Only the lines containing "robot" should appear in the answer, copied from the listing below.
Provided material below:
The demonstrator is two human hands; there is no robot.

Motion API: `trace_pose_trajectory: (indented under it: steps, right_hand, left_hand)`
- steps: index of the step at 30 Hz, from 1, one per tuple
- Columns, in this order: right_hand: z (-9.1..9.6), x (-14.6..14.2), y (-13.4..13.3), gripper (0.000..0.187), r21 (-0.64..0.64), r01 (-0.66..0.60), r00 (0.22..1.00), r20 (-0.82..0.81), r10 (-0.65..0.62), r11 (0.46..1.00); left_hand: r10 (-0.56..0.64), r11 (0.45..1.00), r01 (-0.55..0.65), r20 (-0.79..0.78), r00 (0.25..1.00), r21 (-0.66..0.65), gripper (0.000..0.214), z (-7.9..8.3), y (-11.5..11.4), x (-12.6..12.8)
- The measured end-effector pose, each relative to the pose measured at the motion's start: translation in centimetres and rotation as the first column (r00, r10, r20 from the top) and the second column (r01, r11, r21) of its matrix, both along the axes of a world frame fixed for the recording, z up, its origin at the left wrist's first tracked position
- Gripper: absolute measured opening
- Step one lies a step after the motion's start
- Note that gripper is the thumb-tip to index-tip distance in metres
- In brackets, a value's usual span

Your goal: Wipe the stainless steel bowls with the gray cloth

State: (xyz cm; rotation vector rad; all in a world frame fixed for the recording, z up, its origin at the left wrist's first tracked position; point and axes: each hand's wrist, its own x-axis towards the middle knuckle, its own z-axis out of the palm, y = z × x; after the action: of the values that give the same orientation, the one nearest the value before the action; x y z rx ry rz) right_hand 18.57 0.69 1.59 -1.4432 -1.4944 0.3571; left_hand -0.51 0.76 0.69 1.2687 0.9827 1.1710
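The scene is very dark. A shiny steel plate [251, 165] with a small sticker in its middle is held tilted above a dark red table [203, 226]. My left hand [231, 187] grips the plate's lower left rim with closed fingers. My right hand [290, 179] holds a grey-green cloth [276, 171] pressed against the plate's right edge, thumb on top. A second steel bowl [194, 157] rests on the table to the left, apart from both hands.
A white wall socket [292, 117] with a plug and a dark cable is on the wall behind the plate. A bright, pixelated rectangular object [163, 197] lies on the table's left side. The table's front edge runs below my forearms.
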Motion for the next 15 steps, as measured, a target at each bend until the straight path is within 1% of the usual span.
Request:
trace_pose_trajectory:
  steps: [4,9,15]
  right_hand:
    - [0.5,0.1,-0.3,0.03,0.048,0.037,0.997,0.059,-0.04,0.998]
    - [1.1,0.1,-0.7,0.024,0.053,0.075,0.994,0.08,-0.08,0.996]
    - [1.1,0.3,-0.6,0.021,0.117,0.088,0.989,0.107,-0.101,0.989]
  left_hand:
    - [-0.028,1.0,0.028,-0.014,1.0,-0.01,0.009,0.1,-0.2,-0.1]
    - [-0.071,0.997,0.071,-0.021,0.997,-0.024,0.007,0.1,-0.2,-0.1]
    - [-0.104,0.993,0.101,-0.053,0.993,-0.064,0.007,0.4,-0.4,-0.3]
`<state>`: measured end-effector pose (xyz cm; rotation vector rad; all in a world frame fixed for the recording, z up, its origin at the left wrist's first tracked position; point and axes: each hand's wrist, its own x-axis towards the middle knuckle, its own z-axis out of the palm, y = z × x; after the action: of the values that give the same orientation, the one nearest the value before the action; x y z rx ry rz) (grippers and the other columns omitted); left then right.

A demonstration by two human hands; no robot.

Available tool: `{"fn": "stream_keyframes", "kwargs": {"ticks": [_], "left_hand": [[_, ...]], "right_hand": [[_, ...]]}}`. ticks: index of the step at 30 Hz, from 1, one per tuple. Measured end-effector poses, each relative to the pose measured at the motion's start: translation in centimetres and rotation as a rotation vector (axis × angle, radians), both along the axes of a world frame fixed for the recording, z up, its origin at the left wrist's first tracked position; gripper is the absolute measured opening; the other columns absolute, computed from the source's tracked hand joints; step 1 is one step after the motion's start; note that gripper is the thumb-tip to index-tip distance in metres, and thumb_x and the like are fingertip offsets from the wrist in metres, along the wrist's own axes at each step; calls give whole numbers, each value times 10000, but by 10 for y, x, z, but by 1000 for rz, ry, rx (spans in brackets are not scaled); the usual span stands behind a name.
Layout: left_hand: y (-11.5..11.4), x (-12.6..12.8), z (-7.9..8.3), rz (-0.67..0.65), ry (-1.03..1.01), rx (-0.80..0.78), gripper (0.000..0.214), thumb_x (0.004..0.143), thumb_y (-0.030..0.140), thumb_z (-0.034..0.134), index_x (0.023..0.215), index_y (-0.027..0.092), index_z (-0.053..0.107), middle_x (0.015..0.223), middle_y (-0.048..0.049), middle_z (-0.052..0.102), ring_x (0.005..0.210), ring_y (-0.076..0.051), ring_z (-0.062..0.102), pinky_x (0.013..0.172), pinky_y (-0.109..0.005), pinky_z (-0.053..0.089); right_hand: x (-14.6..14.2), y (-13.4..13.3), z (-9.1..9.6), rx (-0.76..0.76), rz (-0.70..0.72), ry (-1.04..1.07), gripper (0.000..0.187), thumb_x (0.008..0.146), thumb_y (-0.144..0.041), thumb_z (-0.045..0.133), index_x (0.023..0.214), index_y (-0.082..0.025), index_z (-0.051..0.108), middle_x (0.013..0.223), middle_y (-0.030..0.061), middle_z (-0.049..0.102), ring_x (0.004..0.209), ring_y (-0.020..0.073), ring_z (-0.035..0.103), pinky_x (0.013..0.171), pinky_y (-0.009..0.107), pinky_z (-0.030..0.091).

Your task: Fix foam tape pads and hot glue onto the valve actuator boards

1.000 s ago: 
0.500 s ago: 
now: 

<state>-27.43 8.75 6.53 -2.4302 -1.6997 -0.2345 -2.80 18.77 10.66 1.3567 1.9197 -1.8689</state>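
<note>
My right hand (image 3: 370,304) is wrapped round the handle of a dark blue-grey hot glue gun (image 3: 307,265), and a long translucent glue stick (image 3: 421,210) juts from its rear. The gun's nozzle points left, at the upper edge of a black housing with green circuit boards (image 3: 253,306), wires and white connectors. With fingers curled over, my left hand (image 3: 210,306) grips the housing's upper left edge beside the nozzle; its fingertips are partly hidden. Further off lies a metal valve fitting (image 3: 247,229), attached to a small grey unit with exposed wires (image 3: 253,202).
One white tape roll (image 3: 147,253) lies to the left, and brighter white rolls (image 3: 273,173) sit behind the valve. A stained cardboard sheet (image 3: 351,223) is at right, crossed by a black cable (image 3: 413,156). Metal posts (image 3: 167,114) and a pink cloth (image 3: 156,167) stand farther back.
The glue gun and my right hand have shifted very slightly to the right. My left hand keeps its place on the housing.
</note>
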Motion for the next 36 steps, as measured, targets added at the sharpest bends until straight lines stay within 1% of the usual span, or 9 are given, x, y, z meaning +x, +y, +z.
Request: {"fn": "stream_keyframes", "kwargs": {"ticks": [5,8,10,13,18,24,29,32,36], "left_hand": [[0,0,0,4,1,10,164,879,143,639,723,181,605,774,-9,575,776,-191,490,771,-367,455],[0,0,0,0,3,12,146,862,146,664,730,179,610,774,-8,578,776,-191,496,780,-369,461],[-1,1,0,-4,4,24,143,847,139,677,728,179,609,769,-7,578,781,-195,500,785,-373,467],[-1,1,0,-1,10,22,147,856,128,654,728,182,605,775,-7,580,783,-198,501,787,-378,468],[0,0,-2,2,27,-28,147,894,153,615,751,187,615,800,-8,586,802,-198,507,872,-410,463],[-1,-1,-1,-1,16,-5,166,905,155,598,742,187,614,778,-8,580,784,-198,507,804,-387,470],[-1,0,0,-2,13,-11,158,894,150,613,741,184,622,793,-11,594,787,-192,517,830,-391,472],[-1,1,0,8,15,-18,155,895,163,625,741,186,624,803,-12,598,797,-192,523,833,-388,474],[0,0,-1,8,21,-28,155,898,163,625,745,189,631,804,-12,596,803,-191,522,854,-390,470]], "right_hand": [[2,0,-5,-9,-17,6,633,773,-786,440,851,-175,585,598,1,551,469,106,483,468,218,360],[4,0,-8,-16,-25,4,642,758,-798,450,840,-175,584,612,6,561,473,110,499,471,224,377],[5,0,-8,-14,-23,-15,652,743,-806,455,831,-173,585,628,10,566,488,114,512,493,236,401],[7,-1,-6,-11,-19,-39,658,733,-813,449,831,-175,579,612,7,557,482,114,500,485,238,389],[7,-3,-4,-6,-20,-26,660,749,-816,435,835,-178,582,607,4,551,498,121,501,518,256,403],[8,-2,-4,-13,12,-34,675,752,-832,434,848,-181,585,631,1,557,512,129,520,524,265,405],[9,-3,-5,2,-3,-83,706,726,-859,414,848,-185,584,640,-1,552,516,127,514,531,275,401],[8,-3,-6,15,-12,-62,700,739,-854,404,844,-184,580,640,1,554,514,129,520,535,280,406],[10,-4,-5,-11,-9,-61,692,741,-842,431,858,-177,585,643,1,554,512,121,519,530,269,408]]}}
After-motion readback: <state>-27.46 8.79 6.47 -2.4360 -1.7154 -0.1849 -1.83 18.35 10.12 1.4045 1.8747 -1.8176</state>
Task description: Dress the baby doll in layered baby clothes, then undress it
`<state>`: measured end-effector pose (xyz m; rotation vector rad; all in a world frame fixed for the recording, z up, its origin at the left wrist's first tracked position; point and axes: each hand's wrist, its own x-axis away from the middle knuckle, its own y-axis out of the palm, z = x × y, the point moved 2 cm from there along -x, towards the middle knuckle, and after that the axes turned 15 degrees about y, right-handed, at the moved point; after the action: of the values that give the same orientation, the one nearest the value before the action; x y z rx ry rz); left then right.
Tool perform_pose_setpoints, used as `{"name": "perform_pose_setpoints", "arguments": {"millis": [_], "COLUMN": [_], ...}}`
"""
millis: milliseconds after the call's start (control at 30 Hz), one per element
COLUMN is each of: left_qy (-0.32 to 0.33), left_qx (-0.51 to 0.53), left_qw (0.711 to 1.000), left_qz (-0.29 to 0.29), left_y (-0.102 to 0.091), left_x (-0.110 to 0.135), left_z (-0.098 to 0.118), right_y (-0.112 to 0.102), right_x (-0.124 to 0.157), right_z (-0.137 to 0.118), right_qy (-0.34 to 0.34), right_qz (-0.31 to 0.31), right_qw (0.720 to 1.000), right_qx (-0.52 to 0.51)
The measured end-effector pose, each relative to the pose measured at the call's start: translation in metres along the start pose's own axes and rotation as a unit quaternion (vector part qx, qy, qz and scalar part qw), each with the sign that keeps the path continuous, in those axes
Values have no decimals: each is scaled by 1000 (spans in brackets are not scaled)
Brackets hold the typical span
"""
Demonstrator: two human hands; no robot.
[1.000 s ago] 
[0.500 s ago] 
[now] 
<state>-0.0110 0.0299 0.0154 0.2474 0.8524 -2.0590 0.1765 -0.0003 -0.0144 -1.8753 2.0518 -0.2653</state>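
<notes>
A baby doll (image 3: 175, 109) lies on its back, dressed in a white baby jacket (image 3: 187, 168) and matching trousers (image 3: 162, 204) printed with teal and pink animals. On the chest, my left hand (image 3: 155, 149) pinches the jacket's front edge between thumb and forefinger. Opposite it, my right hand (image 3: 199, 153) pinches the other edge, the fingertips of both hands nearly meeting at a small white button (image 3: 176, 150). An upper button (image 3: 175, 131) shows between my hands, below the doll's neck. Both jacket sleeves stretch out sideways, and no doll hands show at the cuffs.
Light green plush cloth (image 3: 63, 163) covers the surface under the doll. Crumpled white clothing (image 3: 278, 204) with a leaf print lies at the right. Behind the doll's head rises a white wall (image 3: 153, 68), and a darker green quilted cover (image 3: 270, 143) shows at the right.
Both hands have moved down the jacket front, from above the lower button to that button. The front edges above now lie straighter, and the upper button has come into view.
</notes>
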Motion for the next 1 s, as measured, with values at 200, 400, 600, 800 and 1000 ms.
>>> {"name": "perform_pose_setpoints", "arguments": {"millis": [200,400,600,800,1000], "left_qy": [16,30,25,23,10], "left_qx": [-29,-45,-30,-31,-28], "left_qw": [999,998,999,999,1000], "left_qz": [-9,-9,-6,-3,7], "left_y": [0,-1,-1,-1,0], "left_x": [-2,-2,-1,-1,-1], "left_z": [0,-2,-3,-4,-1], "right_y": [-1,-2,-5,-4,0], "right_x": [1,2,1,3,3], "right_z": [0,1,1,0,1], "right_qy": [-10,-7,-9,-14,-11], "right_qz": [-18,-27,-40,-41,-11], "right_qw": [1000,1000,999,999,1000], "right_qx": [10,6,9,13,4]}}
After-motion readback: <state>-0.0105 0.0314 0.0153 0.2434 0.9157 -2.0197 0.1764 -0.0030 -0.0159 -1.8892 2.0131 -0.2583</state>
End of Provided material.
§ Exercise result:
The demonstrator is two human hands; there is no robot.
A demonstration by two human hands; no robot.
Demonstrator: two human hands; no robot.

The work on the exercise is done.